With the pictures set aside, write out all of the data exactly as it stands.
•••
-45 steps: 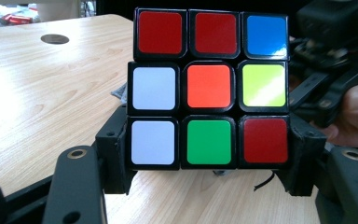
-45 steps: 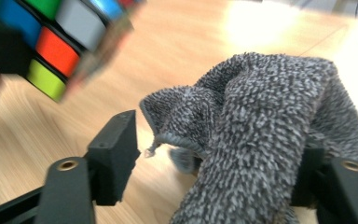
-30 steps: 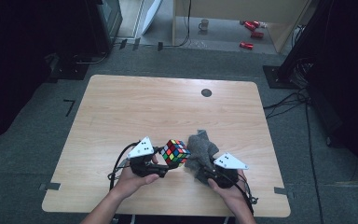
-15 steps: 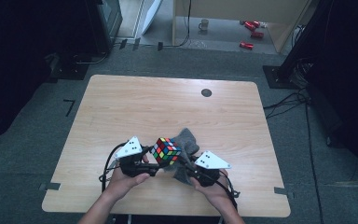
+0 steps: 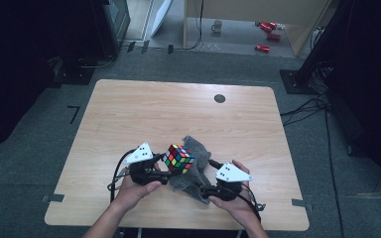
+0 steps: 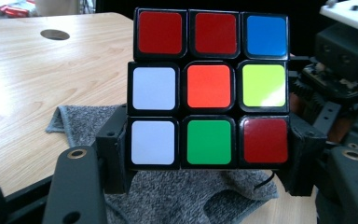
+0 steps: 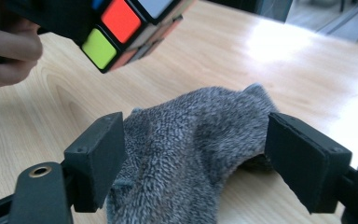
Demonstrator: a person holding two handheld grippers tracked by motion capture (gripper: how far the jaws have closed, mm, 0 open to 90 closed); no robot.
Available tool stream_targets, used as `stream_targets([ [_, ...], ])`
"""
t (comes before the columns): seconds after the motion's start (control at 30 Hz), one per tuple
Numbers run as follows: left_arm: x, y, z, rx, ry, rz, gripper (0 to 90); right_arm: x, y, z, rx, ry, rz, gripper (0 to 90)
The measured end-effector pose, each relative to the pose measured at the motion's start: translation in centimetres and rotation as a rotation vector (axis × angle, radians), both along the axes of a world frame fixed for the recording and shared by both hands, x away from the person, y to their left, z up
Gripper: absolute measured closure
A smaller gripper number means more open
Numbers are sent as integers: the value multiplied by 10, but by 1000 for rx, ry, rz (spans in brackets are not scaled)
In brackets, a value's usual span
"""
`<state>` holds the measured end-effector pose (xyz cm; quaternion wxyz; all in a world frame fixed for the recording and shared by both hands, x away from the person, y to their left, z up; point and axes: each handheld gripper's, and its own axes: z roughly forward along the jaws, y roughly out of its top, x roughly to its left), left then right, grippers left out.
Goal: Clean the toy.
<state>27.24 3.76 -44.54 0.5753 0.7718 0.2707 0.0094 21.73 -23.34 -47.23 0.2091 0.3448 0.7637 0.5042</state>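
Left gripper: my left gripper (image 5: 171, 168) clamps its two black jaws on the sides of the scrambled, multicoloured plastic puzzle cube (image 5: 179, 158), which is lifted off the table and tilted.
Cube face: in the left gripper view the cube (image 6: 209, 86) shows me red, red, blue on top, white, orange, yellow-green in the middle, white, green, red below.
Right gripper: my right gripper (image 7: 196, 163) has just been opening its jaws; they stand apart with the crumpled grey knitted cloth (image 7: 191, 140) between them, and neither pad visibly presses on it.
Cloth: it lies bunched on the pale wooden table (image 5: 144, 114), just beneath and behind the cube, between my two hands.
Cube from the right: in the right gripper view the cube (image 7: 121, 23) hangs above the cloth at upper left.
Table: a small dark round disc (image 5: 220, 98) sits near the far edge.
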Motion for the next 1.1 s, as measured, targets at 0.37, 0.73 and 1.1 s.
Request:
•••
OUTPUT OF THE EXERCISE:
-45 steps: 
-45 steps: 
-30 steps: 
-15 steps: 
+0 steps: 
+0 steps: 
+0 steps: 
Demonstrator: a person holding two handheld grippers tracked by motion capture (gripper: how far the jaws have closed, mm, 0 open to 90 closed); no robot.
Available tool stream_targets, used as `stream_targets([ [_, ...], ])`
"""
t (comes before the columns): seconds after the motion's start (control at 30 Hz), one per tuple
Numbers run as follows: left_arm: x, y, z, rx, ry, rz, gripper (0 to 90); right_arm: x, y, z, rx, ry, rz, gripper (0 to 90)
The measured end-effector pose, each relative to the pose measured at the motion's start: translation in centimetres and rotation as a rotation vector (axis × angle, radians), both along the axes of a world frame fixed for the recording and shared by both hands, x away from the person, y to their left, z up
Gripper: absolute measured closure
A smaller gripper number means more open
Numbers are sent as integers: the value multiplied by 10, but by 1000 for rx, ry, rz (spans in brackets are not scaled)
In brackets, a value's usual span
"""
`<state>` holds the measured end-effector pose (xyz cm; quaternion wxyz; all in a world frame fixed for the recording and shared by both hands, x away from the person, y to their left, z up; point and axes: each handheld gripper's, and its own axes: z roughly forward along the jaws, y roughly out of its top, x roughly to its left), left then right, grippers left out.
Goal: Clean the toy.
<state>27.24 3.76 -44.54 0.5753 0.7718 0.2707 0.0094 21.73 -23.34 -47.23 0.2091 0.3448 0.7637 0.5042</state>
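Left gripper: my left gripper (image 5: 171, 168) clamps its two black jaws on the sides of the scrambled, multicoloured plastic puzzle cube (image 5: 179, 158), which is lifted off the table and tilted.
Cube face: in the left gripper view the cube (image 6: 209, 86) shows me red, red, blue on top, white, orange, yellow-green in the middle, white, green, red below.
Right gripper: my right gripper (image 7: 196, 163) has just been opening its jaws; they stand apart with the crumpled grey knitted cloth (image 7: 191, 140) between them, and neither pad visibly presses on it.
Cloth: it lies bunched on the pale wooden table (image 5: 144, 114), just beneath and behind the cube, between my two hands.
Cube from the right: in the right gripper view the cube (image 7: 121, 23) hangs above the cloth at upper left.
Table: a small dark round disc (image 5: 220, 98) sits near the far edge.
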Motion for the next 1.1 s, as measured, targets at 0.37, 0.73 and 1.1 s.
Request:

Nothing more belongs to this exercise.